Op 31 januari 1754 ondertekenden 162 inwoners van Veghel een stuk waarin
gecommitteerden werden aangesteld om namens hen op te treden in een te
voeren proces voor de Raad van Brabant in verband met de nieuw gegraven
sloten.
Het geschil om Eerde komt
opnieuw voor de Raad van Brabant.
De relatie tussen de regenten van
Sint-Oedenrode en Veghel was nu zodanig verslechterd dat het sluimerende
conflict om Eerde weer oplaaide. Op 4 februari 1754 stuurden de
schepenen van Veghel een protest aan secretaris Willem-Jan Gualtherie,
omdat die weer geweigerd had namen in het verpondingsboek te schrijven.

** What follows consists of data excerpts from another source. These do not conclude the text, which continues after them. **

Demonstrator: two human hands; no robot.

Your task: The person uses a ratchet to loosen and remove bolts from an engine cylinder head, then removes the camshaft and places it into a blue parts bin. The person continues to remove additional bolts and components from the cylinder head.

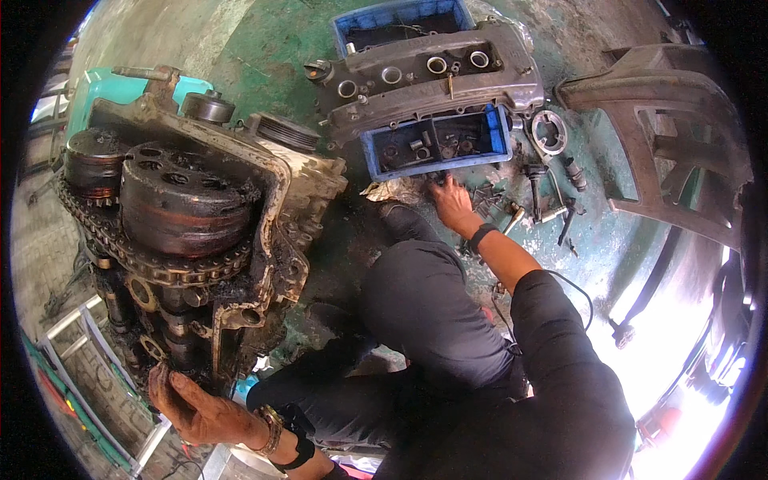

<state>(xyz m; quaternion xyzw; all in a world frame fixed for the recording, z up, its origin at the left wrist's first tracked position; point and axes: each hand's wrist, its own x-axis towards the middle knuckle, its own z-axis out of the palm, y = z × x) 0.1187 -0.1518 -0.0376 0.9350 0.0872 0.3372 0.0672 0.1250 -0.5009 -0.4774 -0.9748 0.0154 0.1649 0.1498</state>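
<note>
At the lower left, my left hand (204, 412) is beside the bottom of a greasy engine (272, 204). Its fingers are curled together, and whatever they may hold is too small to make out. On that engine, a timing chain (188, 274) wraps around two dark, oily round sprocket units (188, 200). My right hand (454, 206) reaches down to the floor at the front edge of a blue divided tray (436, 166). Its fingertips are bent around something dark that I cannot identify. Small metal parts lie inside the tray.
A valve cover (432, 76) rests across the blue tray and another blue bin (400, 14) behind it. Bolts (488, 198), an ignition coil (535, 180) and a metal ring (549, 132) lie on the green floor. A large brown frame (664, 120) stands at right.
</note>
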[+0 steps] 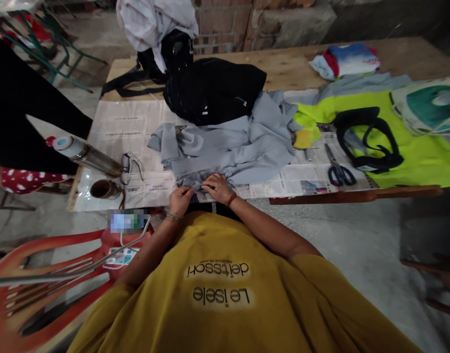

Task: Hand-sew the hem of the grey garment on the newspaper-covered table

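A grey garment (269, 135) lies crumpled on the newspaper-covered table, its near edge at the table's front. My left hand (180, 200) pinches that edge between thumb and bent fingers. Close by on the right, my right hand (218, 189) also grips the edge, fingers curled and thumb pointing toward the left hand. The small piece of cloth between the fingertips is partly hidden. Behind the garment, touching it, rests a black bag (213, 90).
Dark-handled scissors (338, 171), a black strap (372, 139) and an iron (431, 105) lie right, the iron on neon-yellow cloth (412, 162). Left are a bottle (96, 159), eyeglasses (131, 166) and a brown mug (104, 189). A red plastic chair (56, 240) stands front left.
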The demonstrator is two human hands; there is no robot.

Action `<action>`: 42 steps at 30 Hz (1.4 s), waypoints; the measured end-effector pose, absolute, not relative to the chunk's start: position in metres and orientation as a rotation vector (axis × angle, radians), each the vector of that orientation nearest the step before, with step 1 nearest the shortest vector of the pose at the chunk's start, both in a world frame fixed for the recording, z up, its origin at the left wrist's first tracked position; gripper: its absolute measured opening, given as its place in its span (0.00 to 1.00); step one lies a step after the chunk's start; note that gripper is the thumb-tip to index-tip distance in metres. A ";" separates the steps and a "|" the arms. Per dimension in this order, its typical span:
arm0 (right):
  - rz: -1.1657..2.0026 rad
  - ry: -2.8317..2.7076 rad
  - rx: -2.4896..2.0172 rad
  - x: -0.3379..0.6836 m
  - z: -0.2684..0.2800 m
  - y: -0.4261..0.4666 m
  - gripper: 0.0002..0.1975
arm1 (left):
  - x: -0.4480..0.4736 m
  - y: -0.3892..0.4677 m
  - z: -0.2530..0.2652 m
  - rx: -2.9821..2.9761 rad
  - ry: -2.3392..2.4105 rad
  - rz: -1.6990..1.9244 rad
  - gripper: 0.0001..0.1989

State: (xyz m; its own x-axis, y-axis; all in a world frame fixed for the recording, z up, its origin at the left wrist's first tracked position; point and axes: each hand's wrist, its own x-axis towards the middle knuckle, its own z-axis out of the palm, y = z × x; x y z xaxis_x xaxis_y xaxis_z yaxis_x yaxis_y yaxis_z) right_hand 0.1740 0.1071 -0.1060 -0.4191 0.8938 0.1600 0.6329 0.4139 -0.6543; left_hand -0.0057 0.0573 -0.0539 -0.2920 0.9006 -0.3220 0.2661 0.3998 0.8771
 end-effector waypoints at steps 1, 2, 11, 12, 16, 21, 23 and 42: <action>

De regenten van Sint-Oedenrode herinnerden de regenten van Veghel eraan
dat destijds was afgesproken dat er een kaart of lijst gemaakt zou
worden van huizen en landerijen te Eerde die tot Sint-Oedenrode dan wel
tot Veghel behoorden. Ze stelden voor om op 25 februari 1754 in de kapel
van Eerde samen zo’n lijst te maken. Op de bewuste dag werd een voorlopige lijst gemaakt. Op 12 maart
1754 werd de lijst door de beide secretarissen ondertekend, maar niet
door de regenten.
Pas tien jaar later zou deze lijst de basis vormen voor het akkoord
tussen beide plaatsen.
Op 5 april 1754 was er opnieuw
sprake van een formeel protest door Veghel vanwege het optreden van de
schepenen en secretaris van Sint-Oedenrode in Eerde.
De volgende dag besloten de regenten van Veghel de zaak Eerde voor de
Raad van Brabant te brengen.
Op 9 april 1754 werd er nog tevergeefs overlegd met de regenten van
Sint-Oedenrode in de kapel te Eerde.
Op 28 april 1754 vertrok een zoon van Gerard de Jong naar Den Haag om de
zaak aan de Raad van Brabant voor te leggen.
De Raad benoemde op 14 mei
een commissie, die op 27 mei met afgevaardigden van beide plaatsen zou
overleggen over Eerde.
Op de bewuste dag kwamen de afgevaardigden van Sint-Oedenrode om
onbekende redenen niet opdagen.Op 27 mei werd ook
gesproken over de twee sloten.
De inwoners van Veghel kregen het verzoekschrift van de inwoners van de
gehuchten Nijnsel, Vressel en Everse onder Sint-Oedenrode onder ogen.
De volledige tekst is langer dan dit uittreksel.